• Work to complete: Each line below has to be set down again exactly.

_ _ _ _ _

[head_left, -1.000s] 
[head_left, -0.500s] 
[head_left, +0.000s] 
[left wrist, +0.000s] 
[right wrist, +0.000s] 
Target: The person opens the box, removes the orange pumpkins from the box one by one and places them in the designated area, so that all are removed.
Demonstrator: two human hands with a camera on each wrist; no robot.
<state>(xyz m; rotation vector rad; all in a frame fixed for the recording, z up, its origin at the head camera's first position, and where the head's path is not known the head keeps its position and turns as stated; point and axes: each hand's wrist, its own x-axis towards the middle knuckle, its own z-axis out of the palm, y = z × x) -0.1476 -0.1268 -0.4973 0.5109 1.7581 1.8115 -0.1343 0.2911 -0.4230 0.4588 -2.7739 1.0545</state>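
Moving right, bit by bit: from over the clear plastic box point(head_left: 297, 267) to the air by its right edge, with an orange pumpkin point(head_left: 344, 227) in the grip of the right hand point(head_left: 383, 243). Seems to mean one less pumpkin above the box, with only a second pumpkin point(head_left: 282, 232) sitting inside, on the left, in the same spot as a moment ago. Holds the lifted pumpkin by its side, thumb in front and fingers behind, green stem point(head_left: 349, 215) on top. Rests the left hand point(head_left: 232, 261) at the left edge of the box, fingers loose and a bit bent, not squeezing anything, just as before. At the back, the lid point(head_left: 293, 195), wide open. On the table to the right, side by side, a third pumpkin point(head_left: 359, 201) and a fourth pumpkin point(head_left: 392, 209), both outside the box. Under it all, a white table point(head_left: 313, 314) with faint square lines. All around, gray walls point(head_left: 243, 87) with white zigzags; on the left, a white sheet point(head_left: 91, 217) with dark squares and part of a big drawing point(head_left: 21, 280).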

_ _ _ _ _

• Answer section:
[head_left, -1.000s] 
[head_left, -0.500s] 
[head_left, +0.000s] 
[left wrist, +0.000s] 
[right wrist, +0.000s] 
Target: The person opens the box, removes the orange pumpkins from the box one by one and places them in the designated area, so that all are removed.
Demonstrator: two human hands with a camera on each wrist; no robot.
<state>(xyz m; rotation vector rad; all in a frame fixed for the recording, z up, its origin at the head camera's first position, and where the head's path is not known the head keeps its position and turns as stated; point and axes: each hand's wrist, its own x-axis towards the middle knuckle, its own z-axis out of the palm, y = z × x) -0.1476 -0.1268 -0.4973 0.5109 1.7581 1.8115 -0.1343 0.2911 -0.4230 0.4588 -2.7739 1.0545</state>
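Moving right, bit by bit: from over the clear plastic box point(head_left: 297, 267) to the air by its right edge, with an orange pumpkin point(head_left: 344, 227) in the grip of the right hand point(head_left: 383, 243). Seems to mean one less pumpkin above the box, with only a second pumpkin point(head_left: 282, 232) sitting inside, on the left, in the same spot as a moment ago. Holds the lifted pumpkin by its side, thumb in front and fingers behind, green stem point(head_left: 349, 215) on top. Rests the left hand point(head_left: 232, 261) at the left edge of the box, fingers loose and a bit bent, not squeezing anything, just as before. At the back, the lid point(head_left: 293, 195), wide open. On the table to the right, side by side, a third pumpkin point(head_left: 359, 201) and a fourth pumpkin point(head_left: 392, 209), both outside the box. Under it all, a white table point(head_left: 313, 314) with faint square lines. All around, gray walls point(head_left: 243, 87) with white zigzags; on the left, a white sheet point(head_left: 91, 217) with dark squares and part of a big drawing point(head_left: 21, 280).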

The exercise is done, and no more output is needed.